Keywords: Geoinformatics, Kurdistan,

1. Introduction

Since the early 1990's, southern Kurdistan has been experiencing rapid economic development due to the relative stability and prosperity as a result of the 'no-fly- zone policy in northern Iraq. Based on experience elsewhere [1], rapid development is often associated with a rapid rate of industrialization, urbanization, agriculture and population growth. Consequently there will be a substantial increase in demand for water, building material, cleared land and in the amount of industrial and domestic waste produced. These developments, as is the case in other parts of the world, will disturb the ecological balance, degrade natural resources and lead to environmental problems on land including the destruction of forests, a reduction in biological diversity, high rates of erosion and water quality degradation. The sediments and the pollutants will ultimately be transported to, and deposited in local rivers, lakes and reservoirs [2].

It should be mentioned that the literature shows the absence of comprehensive scientific studies that can provide information for decision making on sustainable development in Southern Kurdistan. Accordingly, there is a severe shortage of reliable information about the environment, natural resources and potential vulnerable environmental zones particularly in terms of location, type, levels and impact of pollutants. Therefore there is a need to determine the sources of pollutants, locality of the degraded environment and natural resources, volume of the wastes and concentration of potential pollutants due to the development process.
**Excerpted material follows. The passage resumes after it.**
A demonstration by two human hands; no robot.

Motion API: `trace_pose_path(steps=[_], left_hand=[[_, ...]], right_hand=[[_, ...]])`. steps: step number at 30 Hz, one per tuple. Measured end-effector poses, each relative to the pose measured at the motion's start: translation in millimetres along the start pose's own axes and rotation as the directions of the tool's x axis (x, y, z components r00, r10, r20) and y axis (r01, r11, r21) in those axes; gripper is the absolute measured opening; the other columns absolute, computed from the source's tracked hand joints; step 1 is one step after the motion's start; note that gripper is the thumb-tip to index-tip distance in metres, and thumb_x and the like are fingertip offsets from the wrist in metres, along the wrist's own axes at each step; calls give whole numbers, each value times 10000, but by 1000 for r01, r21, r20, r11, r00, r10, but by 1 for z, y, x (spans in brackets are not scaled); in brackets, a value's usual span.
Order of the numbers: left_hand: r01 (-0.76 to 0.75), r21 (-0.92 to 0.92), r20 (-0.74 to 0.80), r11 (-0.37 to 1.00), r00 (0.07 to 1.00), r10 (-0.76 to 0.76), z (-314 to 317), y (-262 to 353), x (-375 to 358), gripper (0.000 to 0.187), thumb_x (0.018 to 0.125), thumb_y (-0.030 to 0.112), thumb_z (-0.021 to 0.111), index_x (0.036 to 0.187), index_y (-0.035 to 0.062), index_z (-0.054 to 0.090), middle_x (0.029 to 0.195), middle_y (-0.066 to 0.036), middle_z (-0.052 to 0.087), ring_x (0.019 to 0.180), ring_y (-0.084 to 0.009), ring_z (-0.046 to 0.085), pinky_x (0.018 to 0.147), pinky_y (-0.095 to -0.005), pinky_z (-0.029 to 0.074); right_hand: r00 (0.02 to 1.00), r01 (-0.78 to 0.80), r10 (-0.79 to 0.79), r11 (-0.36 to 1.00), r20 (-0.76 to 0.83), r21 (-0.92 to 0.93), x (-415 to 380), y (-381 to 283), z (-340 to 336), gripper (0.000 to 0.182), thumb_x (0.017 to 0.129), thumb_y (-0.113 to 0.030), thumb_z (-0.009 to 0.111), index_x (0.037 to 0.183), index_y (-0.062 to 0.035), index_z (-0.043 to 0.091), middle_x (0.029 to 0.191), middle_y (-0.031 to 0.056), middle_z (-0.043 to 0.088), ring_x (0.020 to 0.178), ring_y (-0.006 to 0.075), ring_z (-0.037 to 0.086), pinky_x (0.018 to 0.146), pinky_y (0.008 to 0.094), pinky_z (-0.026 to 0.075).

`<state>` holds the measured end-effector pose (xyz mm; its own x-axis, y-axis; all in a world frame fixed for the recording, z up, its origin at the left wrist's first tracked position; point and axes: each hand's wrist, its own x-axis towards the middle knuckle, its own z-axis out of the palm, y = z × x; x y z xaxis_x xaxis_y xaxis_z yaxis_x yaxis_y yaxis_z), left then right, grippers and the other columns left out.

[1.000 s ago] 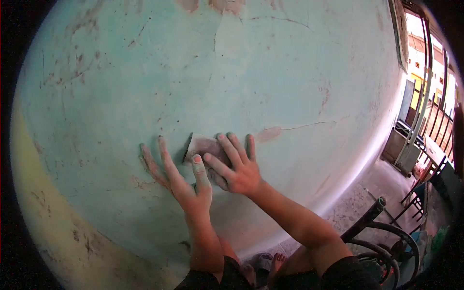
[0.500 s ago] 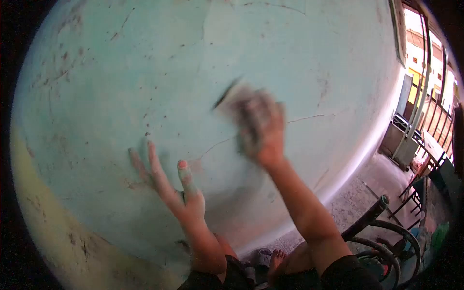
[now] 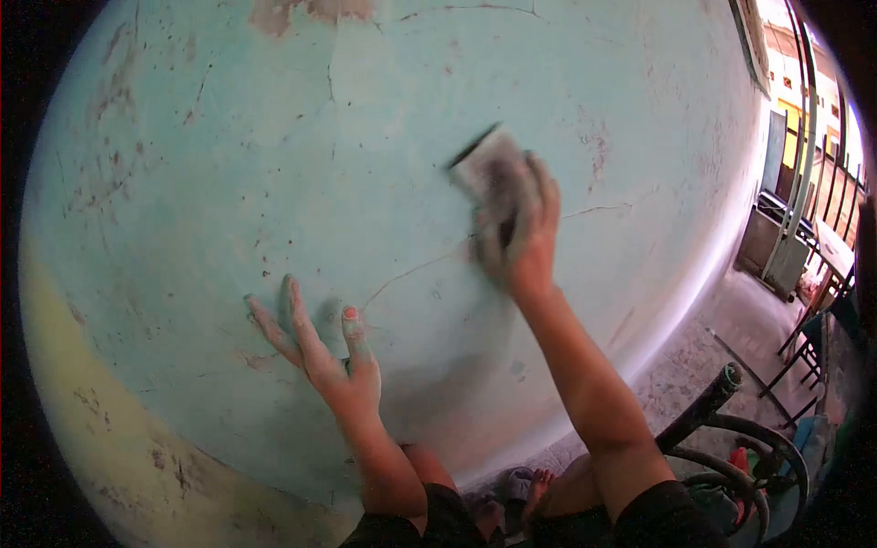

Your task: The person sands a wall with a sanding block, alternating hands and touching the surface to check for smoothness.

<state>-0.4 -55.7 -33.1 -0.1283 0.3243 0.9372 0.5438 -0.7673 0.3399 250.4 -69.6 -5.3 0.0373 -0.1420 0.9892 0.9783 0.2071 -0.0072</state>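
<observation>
A light green, cracked wall (image 3: 384, 183) fills most of the head view. My left hand (image 3: 333, 352) lies against its lower middle, fingers spread, dusty and holding nothing. Right of centre, my right hand (image 3: 525, 228) is wrapped round a greyish sanding pad (image 3: 494, 169) with a dark edge, pressed to the wall above a thin crack. The pad is slightly blurred, and my fingers partly cover it.
Dark curved metal bars (image 3: 713, 402) stand at the lower right, close to my right forearm. Beyond them are a dusty floor (image 3: 671, 379), a grey box-like object (image 3: 786, 265) and a barred opening. My feet show at the bottom.
My right hand has moved right and slightly up over the wall with the pad. My left hand stays at nearly the same place. The view has shifted a little.
</observation>
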Motion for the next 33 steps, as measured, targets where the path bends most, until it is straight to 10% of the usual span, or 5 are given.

Possible factors causing environmental degradation independently and jointly in Southern Kurdistan, based on experience elsewhere, can include;

i. Population growth

Economic development and prosperity are often followed by population growth, which inevitably will increase the demand for water as well as other natural resources will increase the amounts of human waste. As the main disposal practices consist of discharging mostly untreated wastewater into the environment, more poorly treated or untreated sewage wastewaters will be discharged into the environment. These in turn could lead to increasing health problems through consumption of contaminated fish [3, 4]. It may also precipitate seasonal episodes of fish kills caused by the depletion of dissolved oxygen in the water. Population growth will also impose further changes on the land use; deforestation of river basin watersheds, in particular, will increase the sediment loads carried by the rivers causing sedimentation problems in lakes and reservoirs [2]. This is a common problem in developing countries, for example a study by the Food and Agriculture Organisation of the United Nations (FAO) estimated a reduction of 221 x 106 hectares of forested lands and predicted a reduction of 175 x 106 hectares in the Caribbean region by the year 2000 due to deforestation practices [5].

ii. Agriculture

Continued economic growth and development will result in an increase in use of marginal agricultural land at the expense of forestlands. These in turn will lead to increased turbidity of lakes and reservoirs, as a result of riverine transport of eroded soils. Pesticides (insecticide, herbicides, fungicides, etc.) are often used extensively to increase agricultural production. Significant quantities of pesticides will reach the lakes and reservoirs environment through runoff, erosion and misapplication, where they may affect habitats and contaminate the food chain [6]. Another possible source of pollution is the discharge of nitrogen and phosphorous compounds in enclosed lakes and reservoirs, leading to eutrophication, the ecological effects of which include algal blooms, changes in aquatic community structure, decreased biological diversity, fish kills and oxygen depletion events.

iii. Solid waste

Economic prosperity and population growth will inevitably lead to an increase in the amount of solid wastes being generated within the region. The impact of this problem is often compounded due to the deficient collection systems and inadequate disposal practices such as using rivers and dumpsites as evident in many countries of the region.

iv. Toxic substances

Toxic substances are often released from manufacturing operations, effluent discharges and accidental spills are associated with several relevant industries, including petroleum (oil refineries and petrochemical plants), chemical (organic and inorganic), wood/pulp plants, pesticide and metal and electroplating industries. The wastes generated may contain heavy metals, carcinogenic hydrocarbons, dioxins, pesticides and noxious organic and inorganic substances. Other sources may include mining, organic pollutants originating from domestic and industrial discharges and industrial wastes.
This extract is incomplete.